**Task details**.
Restrict the output to the lines below starting at the one that contains "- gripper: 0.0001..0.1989" and ending at the one that contains "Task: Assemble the", and restate them word for word, both ends included.

++++++

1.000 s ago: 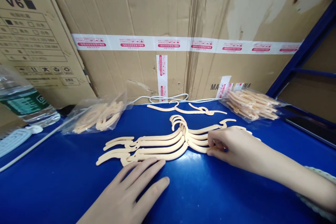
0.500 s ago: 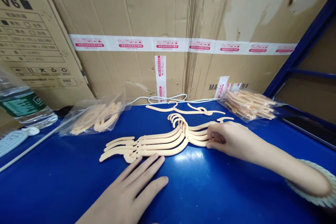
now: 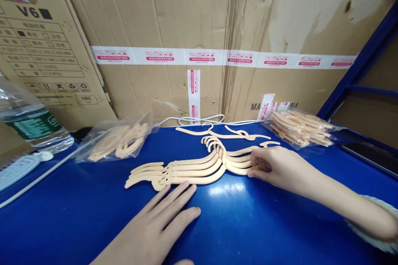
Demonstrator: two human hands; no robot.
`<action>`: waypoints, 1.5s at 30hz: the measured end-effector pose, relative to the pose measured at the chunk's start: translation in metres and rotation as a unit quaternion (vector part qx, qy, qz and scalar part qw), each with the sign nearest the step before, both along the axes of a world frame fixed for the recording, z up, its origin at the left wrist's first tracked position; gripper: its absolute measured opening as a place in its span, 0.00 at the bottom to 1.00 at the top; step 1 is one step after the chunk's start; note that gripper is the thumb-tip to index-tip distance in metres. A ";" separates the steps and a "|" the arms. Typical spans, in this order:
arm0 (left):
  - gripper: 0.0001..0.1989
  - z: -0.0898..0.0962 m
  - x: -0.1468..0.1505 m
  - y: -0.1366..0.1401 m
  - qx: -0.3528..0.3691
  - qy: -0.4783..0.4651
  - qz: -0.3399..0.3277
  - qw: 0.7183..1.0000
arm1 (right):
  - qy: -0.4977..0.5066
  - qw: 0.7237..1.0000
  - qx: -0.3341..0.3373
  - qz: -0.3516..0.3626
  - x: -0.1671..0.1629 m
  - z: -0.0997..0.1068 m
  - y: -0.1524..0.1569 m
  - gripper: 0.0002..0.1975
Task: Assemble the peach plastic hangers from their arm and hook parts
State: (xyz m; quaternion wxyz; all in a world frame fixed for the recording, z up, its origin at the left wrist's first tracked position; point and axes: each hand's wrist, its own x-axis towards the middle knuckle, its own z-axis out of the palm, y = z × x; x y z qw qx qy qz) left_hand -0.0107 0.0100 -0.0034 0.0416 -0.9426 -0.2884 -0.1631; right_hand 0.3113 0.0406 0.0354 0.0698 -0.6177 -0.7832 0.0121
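Several peach-coloured folding hangers [image 3: 192,173] lie nested in a row on the blue table [image 3: 217,227], their hooks pointing up and to the left. My left hand [image 3: 161,219] lies flat with its fingers spread, the fingertips at the lower edge of the nearest hanger. At the right end of the row, my right hand [image 3: 273,165] is closed, thumb and fingers pinching the hanger arms; its grip partly hides their ends. Behind the row, a separate hanger [image 3: 226,134] of the same kind rests unfolded on the table.
A clear bag of hangers [image 3: 115,143] lies at the left, and a fuller bag [image 3: 301,126] at the right. A water bottle [image 3: 34,120] stands far left near a white cable [image 3: 40,184]. Cardboard [image 3: 155,20] walls the back; a dark flat device [image 3: 370,157] lies at the right.
The whole view has shifted slightly, with things appearing a little further right. Both hands keep nearly the same places at the hanger row.
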 end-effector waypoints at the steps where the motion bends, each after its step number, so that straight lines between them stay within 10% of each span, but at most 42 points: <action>1: 0.23 0.000 0.000 0.000 -0.002 -0.005 -0.001 1.000 | 0.001 1.000 0.006 0.002 0.000 -0.001 0.000 0.07; 45: 0.20 0.009 0.000 -0.002 -0.025 -0.025 -0.018 0.999 | 0.016 0.985 -0.073 0.155 -0.015 0.003 -0.023 0.08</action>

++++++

**Worked solution**.
  - gripper: 0.0001..0.1989
  - z: -0.0898..0.0962 m
  - x: -0.1468..0.1505 m
  - y: -0.1366..0.1401 m
  - qx: -0.3528..0.3691
  - qy: -0.4783..0.4651
  - qz: -0.3399..0.3277
  - qw: 0.7183..1.0000
arm1 (right):
  - qy: -0.4977..0.5066
  - qw: 0.7237..1.0000
  - qx: -0.3341..0.3373
  - qz: -0.3516..0.3626
  - x: -0.1671..0.1629 m
  - z: -0.0997..0.1068 m
  - y: -0.1524..0.1569 m
  - gripper: 0.0002..0.1975
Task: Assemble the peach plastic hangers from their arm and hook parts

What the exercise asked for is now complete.